Question 99799
For a number of two digits, 
Let x = 10's digit
Let y = units digit
The number would = (10x+y)
:
the sum of its digits is equal to 1/7th of the number
x + y  = {{{1/7}}}(10x + y)
:
Multiply equation by 7 to get rid of the denominator, results
7x + 7y = 10x + y
Simplify
7y - y  =  10x - 7x
6y = 3x
or
3x = 6y
x = 6y/3
x = 2y
:
 and the product of its digits is equal to 10 less than half the number. 

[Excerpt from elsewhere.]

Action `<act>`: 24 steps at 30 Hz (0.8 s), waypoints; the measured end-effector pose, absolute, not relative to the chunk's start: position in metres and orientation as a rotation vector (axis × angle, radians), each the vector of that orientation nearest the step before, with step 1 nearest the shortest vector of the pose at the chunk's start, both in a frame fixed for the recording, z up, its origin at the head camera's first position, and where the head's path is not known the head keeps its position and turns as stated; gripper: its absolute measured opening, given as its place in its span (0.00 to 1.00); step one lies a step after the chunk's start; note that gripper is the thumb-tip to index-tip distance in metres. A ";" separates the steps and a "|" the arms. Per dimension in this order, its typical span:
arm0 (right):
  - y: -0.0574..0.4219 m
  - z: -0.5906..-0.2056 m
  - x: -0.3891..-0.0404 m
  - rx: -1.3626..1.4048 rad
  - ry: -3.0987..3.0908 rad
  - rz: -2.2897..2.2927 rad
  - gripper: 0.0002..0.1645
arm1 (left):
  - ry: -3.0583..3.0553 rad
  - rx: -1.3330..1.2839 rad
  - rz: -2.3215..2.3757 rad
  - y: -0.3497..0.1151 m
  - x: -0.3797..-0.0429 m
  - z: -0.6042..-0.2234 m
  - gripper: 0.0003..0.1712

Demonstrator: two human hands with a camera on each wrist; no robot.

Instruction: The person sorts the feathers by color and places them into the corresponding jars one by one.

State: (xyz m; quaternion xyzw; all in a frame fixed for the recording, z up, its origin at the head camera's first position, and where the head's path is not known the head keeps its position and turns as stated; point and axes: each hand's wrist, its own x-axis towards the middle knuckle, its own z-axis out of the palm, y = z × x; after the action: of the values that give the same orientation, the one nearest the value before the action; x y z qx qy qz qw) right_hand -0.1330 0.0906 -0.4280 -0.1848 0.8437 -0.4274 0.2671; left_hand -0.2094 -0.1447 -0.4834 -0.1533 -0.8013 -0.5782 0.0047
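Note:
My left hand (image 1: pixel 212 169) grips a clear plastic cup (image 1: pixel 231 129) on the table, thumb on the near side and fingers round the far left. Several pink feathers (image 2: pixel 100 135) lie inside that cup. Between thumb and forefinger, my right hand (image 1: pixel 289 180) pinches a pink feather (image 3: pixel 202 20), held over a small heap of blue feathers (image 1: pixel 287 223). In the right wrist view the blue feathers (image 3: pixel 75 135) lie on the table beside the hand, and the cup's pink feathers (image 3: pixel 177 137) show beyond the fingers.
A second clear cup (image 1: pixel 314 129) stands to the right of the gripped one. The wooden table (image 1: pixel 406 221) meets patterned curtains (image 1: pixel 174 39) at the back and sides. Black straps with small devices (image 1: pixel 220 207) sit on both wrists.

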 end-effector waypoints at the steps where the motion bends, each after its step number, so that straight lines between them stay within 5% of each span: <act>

x * y  =  {{{1/2}}}(10x + y) - 10
:
Multiply equation by 2 to get rid of the denominator, results:
2xy = 10x + y  - 20
:
Substitute 2y for x
2*(2y)*y  =  10(2y) + y - 20
4y^2 = 20y + y - 20
4y^2 = 21y - 20
:
Arrange as a quadratic equation, solve for y
4y^2 - 21y + 20 = 0
:
This factors to:
(4y - 5)(y - 4) = 0
two solutions
4y = 5
y = 5/4, not our solution (it has to be an integer)
and
y = 4; our solution
:
x = 2y
x = 8
:
The number is:  84

:
Check our solution using the statement:
"the sum of its digits is equal to 1/7th of the number"
8  +  4   = {{{1/7}}}*84
12 = 12; confirms our solution
;
You can do the same by checking it in the statement:
"the product of its digits is equal to 10 less than half the number."
:
HOw about this? Could you follow my procedure OK?